Desperate Romantics


Desperate Romantics is a six-part television drama serial about the Pre-Raphaelite Brotherhood, first broadcast on BBC Two between 21 July and 25 August 2009.
The series somewhat fictionalized the lives and events depicted. Though heavily trailed, the series received mixed reviews and dwindling audiences.

Overview

The series was inspired by and takes its title from Franny Moyle's factual book about the Pre-Raphaelite Brotherhood, Desperate Romantics: The Private Lives Of The Pre-Raphaelites.
Moyle, a former commissioning editor for the arts at the BBC, approached writer Peter Bowker with the book, believing it could form the basis of an interesting television drama.

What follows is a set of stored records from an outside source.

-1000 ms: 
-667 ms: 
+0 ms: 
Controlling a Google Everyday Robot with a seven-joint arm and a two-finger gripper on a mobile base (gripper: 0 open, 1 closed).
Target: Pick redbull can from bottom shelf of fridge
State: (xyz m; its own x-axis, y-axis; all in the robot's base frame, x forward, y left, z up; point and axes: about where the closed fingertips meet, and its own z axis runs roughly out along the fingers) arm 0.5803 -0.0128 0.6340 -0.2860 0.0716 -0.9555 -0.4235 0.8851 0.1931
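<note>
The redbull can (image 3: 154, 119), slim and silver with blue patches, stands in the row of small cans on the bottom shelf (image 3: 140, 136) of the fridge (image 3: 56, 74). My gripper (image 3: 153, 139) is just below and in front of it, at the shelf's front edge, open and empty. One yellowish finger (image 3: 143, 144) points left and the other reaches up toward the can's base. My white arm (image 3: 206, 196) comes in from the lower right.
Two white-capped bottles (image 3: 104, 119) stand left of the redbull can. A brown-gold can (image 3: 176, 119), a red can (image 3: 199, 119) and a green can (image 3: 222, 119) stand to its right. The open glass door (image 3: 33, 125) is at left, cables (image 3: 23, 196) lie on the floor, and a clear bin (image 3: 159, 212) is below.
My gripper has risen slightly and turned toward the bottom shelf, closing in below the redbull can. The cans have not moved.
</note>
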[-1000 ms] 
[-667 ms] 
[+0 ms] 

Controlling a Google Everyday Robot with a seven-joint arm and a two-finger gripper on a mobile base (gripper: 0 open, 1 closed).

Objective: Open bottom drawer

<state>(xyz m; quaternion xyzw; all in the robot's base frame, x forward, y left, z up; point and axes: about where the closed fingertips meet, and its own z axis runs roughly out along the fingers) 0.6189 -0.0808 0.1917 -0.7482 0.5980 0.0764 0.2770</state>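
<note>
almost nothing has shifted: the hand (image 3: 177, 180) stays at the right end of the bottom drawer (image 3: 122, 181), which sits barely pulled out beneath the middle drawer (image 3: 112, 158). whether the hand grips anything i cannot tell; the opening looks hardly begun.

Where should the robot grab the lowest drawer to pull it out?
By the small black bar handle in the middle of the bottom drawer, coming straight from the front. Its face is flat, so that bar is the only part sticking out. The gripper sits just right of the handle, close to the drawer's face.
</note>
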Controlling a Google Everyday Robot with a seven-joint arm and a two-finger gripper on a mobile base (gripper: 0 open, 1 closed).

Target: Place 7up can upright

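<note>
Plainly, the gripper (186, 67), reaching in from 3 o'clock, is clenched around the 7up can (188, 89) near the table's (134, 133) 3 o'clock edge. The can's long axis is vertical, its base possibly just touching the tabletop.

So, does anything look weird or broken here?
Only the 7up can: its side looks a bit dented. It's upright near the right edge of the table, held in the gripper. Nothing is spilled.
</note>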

Although Bowker had a self-confessed "horror of dramatised art biography", he felt that Moyle's book offered something different, viewing the Brotherhood's art largely through the filter of their tangled love lives.
Discussing the series' billing as "Entourage with easels", Moyle said: "I didn't pitch it as 'Entourage with easels'... I pitched it as a big emotional saga, a bit like The Forsyte Saga. Having said that, I think it was a useful snapshot – a way of getting a handle on the drama." The series has also been billed by the BBC as "marrying the Pre-Raphaelite Brotherhood to the values of Desperate Housewives."
Desperate Romantics was not the first time the lives of the Pre-Raphaelite Brotherhood had been dramatised for television. In 1967 Ken Russell had directed Dante's Inferno, and in 1975 there was The Love School – a six-part serial first broadcast in 1975. Whereas Bowker's drama about the PRB was an adaptation of Franny Moyles' book, The Love School was adapted into a novel published by Macmillan in 1975. The new dramatisation was heavily influenced by the earlier series.

Cast

Works featured

Episode 1:
Episode 2:
Episode 3:
Episode 4:
Episode 5:
Episode 6:
Other notable images include:
The poem Rossetti writes for Lizzie as she recuperates from her ordeal in Millais' bath tub is "Sudden Light". The final stanza, which Rossetti reads aloud to Lizzie before they first make love, appears in the 1870 edition of Rossetti's Collected Poems. Also featured are "Newborn Death" and "The Kiss". The verses read at Lizzie's funeral by her sister are from Lizzie's own poem "Dead Love".

Historical accuracy

Each episode begins with the disclaimer: "In the mid-19th century, a group of young men challenged the art establishment of the day. The Pre-Raphaelite Brotherhood were inspired by the real world about them, yet took imaginative licence in their art. This story, based on their lives and loves, follows in that inventive spirit." In an interview for The Independent, Moyle noted that Bowker's adaptation of her source material required a "chronological sleight of hand" turning "the story that plays out in the book over 12 years into something that feels as if it's taking place over a couple of years – to keep up the pace, to make it feel modern."
When Desperate Romantics was first shown on BBC Two it attracted 2.61 million viewers. The first episode received mixed reviews; Tom Sutcliffe in The Independent described the series as "an off-day" for writer Peter Bowker, adding: "It was never quite recklessly anachronistic enough to suggest a defence of predetermination for those moments in the script that seemed more like a spoof of an artistic biopic than a genuine attempt to rise above its limitations." Serena Davies wrote in The Daily Telegraph that the episode: "sadly didn't go far enough in conveying to the viewers how much the Pre-Raphaelites’ art contrasted with what had gone before it." Caitlin Moran, reviewing the episode for The Times, described it as "so bone-deep cheesy that it appears to have been written with Primula, on Kraft Cheese Slices, and shot on location in Cheddar."
The Guardian review described the first episode as: "a rollicking gambol through a fictionalised Victorian London with a narrative as contemptuous of historical reverence as its rambunctious subjects were." Andrea Mullaney, writing for The Scotsman, also considered it: "a rollicking romp... it's rather good fun", but cautioned: "historical purists will have to clench their thighs as it plays fast and loose with accuracy – much like the Pre-Raphaelite Brotherhood themselves, for all their vaunted insistence on painting the truth of nature."